Maybe? But what is the mechanism by which employment gets decoupled from health insurance? That would require a different law, I suppose?

But that wasn't what I suggested: I said having the ACA is better than not having it, not that having the ACA is better than other possible alternative laws. I can think of quite a lot of alternative healthcare reform laws that would be significantly better than the ACA.

And I think it's reasonably safe to say that in "ACA vs. nothing else", ACA wins, if we judge by the millions of people who will lose healthcare coverage if the ACA were to be repealed and not replaced with anything new.



> But that wasn't what I suggested: I said having the ACA is better than not having it, not that having the ACA is better than other possible alternative laws.

It seems to be the only way to interpret what you suggested. How could it end up in a situation where there aren't other alternative laws? There are automatically laws governing what people do - laws exist. The conversation is entirely about which laws are best. In this case, I'm arguing that generic rules (not specifically tailored to healthcare) are probably better, since a generic market seems to outperforms the US healthcare system.
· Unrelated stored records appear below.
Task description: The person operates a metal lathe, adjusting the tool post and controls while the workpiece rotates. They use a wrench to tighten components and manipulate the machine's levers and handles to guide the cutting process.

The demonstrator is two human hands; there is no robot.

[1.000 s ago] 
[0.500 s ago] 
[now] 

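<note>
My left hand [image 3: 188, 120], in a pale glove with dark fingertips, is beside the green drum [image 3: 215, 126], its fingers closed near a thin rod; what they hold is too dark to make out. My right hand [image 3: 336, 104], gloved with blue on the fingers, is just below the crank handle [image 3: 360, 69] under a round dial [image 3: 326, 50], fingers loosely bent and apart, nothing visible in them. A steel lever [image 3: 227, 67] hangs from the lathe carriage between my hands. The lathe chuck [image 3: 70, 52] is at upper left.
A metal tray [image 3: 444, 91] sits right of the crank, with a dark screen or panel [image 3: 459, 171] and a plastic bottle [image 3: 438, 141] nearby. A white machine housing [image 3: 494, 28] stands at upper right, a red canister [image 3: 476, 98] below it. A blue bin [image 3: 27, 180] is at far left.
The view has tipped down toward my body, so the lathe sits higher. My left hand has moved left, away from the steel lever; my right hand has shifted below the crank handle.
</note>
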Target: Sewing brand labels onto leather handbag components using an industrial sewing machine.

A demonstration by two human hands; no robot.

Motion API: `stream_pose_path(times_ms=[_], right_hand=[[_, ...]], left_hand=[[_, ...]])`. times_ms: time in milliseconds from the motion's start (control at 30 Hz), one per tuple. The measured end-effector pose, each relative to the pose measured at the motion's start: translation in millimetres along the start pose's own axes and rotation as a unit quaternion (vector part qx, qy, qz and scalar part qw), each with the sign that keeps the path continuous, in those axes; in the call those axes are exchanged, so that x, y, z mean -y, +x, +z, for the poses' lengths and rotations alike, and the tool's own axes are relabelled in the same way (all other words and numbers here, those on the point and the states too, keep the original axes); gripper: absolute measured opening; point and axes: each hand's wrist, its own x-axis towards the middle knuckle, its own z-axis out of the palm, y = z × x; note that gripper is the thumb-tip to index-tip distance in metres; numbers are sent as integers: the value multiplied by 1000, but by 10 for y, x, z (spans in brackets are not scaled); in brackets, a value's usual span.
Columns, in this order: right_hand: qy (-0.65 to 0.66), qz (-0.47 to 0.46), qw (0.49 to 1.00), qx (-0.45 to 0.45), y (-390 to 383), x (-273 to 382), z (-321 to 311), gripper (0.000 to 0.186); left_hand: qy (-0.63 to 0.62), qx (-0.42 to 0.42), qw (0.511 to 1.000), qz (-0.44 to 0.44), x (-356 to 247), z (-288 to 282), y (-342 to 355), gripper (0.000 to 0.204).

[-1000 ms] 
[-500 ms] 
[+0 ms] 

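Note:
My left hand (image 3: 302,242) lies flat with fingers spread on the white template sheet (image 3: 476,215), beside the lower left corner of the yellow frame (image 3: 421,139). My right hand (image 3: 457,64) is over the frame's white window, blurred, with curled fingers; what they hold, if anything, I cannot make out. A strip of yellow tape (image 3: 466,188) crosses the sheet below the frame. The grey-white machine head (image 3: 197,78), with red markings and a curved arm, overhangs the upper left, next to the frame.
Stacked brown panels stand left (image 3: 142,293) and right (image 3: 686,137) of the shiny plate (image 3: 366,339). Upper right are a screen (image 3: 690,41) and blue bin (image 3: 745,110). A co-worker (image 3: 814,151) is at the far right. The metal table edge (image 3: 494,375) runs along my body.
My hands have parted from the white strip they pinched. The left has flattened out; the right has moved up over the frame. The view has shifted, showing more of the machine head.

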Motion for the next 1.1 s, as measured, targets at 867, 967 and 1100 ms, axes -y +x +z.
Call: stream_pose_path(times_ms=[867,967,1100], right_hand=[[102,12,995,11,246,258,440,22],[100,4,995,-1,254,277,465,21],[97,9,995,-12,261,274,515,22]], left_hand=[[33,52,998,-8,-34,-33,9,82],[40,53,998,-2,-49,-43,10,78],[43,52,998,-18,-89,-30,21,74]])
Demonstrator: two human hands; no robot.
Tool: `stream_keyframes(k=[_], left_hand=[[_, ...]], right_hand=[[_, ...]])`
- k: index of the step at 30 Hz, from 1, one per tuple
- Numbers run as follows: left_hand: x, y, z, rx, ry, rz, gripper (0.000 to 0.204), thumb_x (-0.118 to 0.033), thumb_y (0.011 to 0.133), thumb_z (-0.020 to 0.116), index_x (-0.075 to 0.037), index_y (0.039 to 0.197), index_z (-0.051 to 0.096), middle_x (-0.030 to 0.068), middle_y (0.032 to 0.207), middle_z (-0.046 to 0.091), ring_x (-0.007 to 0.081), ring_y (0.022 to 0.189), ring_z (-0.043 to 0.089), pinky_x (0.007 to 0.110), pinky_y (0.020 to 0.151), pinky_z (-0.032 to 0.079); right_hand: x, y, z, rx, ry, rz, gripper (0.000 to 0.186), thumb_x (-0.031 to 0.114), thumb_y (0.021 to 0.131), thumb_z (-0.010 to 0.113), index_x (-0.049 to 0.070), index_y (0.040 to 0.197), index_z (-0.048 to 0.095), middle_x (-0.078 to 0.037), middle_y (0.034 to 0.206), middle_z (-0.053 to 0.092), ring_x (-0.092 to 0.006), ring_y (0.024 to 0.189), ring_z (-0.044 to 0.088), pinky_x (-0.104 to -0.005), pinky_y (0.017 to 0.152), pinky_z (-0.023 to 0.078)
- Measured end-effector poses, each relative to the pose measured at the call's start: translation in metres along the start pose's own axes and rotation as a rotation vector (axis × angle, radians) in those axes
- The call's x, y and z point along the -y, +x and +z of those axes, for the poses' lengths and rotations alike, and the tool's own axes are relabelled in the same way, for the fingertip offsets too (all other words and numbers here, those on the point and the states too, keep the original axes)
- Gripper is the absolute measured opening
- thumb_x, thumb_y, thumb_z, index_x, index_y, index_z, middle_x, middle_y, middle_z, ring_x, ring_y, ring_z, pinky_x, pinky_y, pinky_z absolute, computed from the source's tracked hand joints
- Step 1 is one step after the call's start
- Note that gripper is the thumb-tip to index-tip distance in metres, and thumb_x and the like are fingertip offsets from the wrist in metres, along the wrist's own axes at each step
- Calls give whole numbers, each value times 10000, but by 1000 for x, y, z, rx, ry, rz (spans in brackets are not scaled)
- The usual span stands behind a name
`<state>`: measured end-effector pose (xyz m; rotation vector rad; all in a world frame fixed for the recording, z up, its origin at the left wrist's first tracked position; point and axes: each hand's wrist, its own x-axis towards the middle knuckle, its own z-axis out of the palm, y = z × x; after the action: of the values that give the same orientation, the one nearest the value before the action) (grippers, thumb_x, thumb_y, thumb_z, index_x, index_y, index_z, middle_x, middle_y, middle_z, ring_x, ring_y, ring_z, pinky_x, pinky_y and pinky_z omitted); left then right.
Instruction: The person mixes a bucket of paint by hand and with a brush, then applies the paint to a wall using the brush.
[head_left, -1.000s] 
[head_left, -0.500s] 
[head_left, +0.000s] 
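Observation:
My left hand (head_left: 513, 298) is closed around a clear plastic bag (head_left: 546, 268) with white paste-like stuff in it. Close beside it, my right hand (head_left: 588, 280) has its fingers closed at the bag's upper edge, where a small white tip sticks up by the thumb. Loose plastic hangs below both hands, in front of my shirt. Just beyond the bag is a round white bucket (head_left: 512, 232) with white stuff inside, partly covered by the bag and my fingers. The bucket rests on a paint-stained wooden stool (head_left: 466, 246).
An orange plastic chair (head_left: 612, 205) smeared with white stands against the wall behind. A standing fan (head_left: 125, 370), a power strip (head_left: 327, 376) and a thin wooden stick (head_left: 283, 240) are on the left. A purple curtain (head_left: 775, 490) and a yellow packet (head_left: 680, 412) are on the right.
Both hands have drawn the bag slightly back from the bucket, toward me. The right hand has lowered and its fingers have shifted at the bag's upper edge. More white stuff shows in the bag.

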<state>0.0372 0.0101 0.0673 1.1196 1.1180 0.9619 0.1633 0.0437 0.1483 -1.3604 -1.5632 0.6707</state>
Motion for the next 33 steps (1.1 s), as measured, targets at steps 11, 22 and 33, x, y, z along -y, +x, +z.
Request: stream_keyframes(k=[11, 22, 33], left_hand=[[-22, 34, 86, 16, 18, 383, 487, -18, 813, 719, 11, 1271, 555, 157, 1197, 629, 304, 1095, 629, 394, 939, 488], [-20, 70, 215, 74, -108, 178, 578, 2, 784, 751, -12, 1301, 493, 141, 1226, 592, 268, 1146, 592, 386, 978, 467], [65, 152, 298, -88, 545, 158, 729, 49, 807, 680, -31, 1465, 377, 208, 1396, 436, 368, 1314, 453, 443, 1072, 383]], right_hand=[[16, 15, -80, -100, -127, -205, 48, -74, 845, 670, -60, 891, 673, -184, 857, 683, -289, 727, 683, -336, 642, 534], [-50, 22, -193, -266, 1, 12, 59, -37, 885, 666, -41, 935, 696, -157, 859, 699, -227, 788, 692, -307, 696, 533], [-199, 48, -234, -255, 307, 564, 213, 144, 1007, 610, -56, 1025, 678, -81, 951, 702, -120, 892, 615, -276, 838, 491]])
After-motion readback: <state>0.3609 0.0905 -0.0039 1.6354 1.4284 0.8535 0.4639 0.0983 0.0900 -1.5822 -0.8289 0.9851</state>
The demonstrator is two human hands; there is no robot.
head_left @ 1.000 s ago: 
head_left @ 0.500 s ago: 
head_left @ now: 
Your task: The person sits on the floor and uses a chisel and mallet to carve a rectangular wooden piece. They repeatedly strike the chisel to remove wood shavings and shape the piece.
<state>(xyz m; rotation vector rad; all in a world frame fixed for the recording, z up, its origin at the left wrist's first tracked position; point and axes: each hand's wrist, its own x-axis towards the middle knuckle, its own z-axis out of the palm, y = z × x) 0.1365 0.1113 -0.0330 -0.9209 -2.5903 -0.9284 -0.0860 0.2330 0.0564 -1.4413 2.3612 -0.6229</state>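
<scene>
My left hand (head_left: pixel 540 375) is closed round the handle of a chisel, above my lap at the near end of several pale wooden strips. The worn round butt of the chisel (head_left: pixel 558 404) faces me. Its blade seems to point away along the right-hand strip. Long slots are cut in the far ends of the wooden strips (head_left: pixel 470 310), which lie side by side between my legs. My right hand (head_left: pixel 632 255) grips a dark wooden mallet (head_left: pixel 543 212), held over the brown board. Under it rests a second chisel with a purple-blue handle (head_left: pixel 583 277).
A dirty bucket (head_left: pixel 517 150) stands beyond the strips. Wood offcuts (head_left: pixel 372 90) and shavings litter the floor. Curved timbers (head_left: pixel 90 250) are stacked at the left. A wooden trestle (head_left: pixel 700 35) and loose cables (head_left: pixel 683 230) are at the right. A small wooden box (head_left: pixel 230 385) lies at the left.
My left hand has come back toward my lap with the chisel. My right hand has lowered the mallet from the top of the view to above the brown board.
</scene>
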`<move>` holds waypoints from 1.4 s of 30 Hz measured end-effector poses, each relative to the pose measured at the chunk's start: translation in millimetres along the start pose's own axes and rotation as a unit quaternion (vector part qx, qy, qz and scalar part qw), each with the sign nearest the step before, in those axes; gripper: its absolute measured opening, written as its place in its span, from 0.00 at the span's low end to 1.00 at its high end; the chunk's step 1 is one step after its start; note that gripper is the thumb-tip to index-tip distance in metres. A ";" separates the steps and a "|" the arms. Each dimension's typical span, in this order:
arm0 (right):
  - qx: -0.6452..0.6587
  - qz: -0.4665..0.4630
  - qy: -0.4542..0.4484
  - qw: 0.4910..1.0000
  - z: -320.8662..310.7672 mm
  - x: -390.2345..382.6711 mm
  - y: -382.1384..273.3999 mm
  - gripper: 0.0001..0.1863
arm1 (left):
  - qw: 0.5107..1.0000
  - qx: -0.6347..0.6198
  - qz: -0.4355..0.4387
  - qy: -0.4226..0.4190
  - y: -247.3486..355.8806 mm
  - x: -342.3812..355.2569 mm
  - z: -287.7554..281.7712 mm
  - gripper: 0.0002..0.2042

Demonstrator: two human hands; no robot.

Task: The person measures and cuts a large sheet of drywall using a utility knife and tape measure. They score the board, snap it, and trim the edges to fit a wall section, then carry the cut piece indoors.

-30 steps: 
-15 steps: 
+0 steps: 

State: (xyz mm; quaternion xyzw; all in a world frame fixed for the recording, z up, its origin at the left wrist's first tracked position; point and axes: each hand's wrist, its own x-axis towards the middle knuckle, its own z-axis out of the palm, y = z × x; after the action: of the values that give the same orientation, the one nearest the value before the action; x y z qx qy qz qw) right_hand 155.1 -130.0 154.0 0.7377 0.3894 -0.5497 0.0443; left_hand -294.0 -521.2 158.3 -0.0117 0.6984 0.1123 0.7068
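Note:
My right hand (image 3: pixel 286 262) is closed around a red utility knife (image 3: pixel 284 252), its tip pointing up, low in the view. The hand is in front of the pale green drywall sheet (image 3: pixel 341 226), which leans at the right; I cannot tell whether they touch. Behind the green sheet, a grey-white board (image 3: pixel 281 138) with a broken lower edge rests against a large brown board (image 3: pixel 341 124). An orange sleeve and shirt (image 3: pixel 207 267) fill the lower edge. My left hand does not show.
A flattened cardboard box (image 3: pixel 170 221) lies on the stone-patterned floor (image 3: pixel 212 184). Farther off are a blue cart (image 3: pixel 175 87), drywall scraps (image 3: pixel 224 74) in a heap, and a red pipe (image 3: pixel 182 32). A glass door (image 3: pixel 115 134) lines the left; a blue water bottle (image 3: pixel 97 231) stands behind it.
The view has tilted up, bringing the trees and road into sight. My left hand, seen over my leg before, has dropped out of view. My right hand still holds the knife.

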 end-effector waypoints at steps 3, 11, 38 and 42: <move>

> And I think it's reasonably safe to say that in "ACA vs. nothing else", ACA wins

Well I can't control what you think but I can point out that it is a hard stance to provide evidence for. Healthcare is fundamentally less important than really urgent and essential services like food production or utilities and they manage to get great coverage with relatively limited fuss. The reports I've heard are that people find the situation in healthcare to be quite substandard.